The LIS-WRF simulations are run for a total of 54 h per case study. As the focus of this work is on daytime maximum temperatures and boundary layer development, the analysis is concentrated on the daytime hours. The 54-h total run time results in two diurnal cycles per case study, for a total of six daytime periods. Model output from the second domain at 3-km resolution is analyzed for the study area (defined in Figure 1).
4. Results
4.1. Historical climate results
The locations of the seven GHCN stations are shown in Figure 2a along with present day map of areas equipped for irrigation (Salmon et al. 2015) and colored lines that indicate county boundaries. The county colors correspond to Figure 2b, which presents the irrigation acreage from 1890 to 2012, from the USDA Census of Agriculture for the seven most heavily irrigated counties in Washington. The CBP boundaries (Figure 1) span Grant, Franklin, and Adams Counties. Considerable increases in irrigation extent are apparent in these counties in the 1950s following the completion of the CBP infrastructure. In comparison, the other counties display modest and varying trends in irrigation acreage as a result of much smaller, local-scale irrigation project development.
Figure 3 shows histograms of JJA daily TMAX values for the pre-CBP and post-CBP periods. At five of the seven sites, the distribution noticeably shifts toward cooler temperatures, and the mean is significantly different at the 99% confidence level, using a Student’s t test. The two sites farthest from irrigation, Dayton and Waterville, show nonsignificant cooling and significant warming, respectively. The number of extreme heat days, defined as those days exceeding the 90th percentile for the period of record (Martinez-Austria and Bandala 2017), is also calculated for each station and provided in Table 1. Waterville experiences a 5.3% increase in extreme heat days, while Odessa, Ellensburg, and Ritzville show a less than 4% decrease in the number of extreme heat days. Kennewick and Dayton, despite experiencing reduced average JJA TMAX, feature a small increase in the number of extreme heat days.
Table of JJA means (°C) and heat extremes for the GHCN stations. An extreme heat day is defined as a day in which the temperature exceeds the 90th percentile of all JJA extremes in the period of record. An asterisk denotes statistical significance at the 99% confidence interval.

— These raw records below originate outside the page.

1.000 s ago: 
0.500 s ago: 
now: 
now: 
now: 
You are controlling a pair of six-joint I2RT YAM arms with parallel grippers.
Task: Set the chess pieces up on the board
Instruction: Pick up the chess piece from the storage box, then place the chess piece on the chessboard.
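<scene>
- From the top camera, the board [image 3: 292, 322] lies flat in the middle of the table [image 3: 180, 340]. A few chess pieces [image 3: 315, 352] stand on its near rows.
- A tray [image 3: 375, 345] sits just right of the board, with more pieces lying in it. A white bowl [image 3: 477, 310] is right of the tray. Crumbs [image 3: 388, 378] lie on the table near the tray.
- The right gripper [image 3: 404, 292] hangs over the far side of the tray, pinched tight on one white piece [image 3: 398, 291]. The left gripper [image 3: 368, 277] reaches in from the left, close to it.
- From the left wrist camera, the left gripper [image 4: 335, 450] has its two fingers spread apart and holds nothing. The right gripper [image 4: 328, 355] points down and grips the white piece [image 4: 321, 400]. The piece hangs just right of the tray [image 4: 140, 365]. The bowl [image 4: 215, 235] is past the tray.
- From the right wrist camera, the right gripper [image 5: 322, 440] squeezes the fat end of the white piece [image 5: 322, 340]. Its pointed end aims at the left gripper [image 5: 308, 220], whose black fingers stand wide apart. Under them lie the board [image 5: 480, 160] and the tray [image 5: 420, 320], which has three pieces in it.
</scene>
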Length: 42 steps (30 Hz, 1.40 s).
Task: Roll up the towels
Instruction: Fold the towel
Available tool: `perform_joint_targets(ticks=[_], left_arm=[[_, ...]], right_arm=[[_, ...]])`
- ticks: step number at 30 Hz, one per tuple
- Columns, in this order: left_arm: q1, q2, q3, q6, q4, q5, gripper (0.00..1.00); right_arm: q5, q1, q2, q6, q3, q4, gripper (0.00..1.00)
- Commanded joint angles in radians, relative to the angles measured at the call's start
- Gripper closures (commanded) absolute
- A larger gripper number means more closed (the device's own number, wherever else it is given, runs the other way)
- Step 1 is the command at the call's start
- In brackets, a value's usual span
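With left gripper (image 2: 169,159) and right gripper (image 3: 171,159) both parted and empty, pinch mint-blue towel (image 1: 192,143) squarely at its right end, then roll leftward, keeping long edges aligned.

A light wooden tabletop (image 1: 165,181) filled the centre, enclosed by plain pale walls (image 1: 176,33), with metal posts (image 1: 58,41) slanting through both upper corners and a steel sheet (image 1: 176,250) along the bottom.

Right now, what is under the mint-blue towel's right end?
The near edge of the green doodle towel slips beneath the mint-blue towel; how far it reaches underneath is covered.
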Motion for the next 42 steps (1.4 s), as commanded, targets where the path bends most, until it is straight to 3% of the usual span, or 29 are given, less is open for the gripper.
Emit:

Figure 4 shows the JJA average TMAX at each GHCN site for each year from 1908 to 2002 with trendlines highlighting the pre- and post-CBP expansion periods. A regionwide cool period in the midcentury (i.e., 1940–50) due to natural climate variability is apparent to varying degrees at each of the stations, with the higher elevation stations (Waterville and Wilbur) experiencing greater cooling. When comparing the pre- and post-CBP periods, Odessa, Wilbur, and Ritzville display the most notable reduction in the post-CBP temperature mean. Odessa, the closest station downwind of the CBP, shows a cooling trend of −0.05°C yr−1 that corresponds to an increasing irrigation trend of about 6000 acres yr−1 (Figure 2c). Waterville and Dayton show warming and nonsignificant cooling, respectively, of the mean maximum temperature in the post-CBP period.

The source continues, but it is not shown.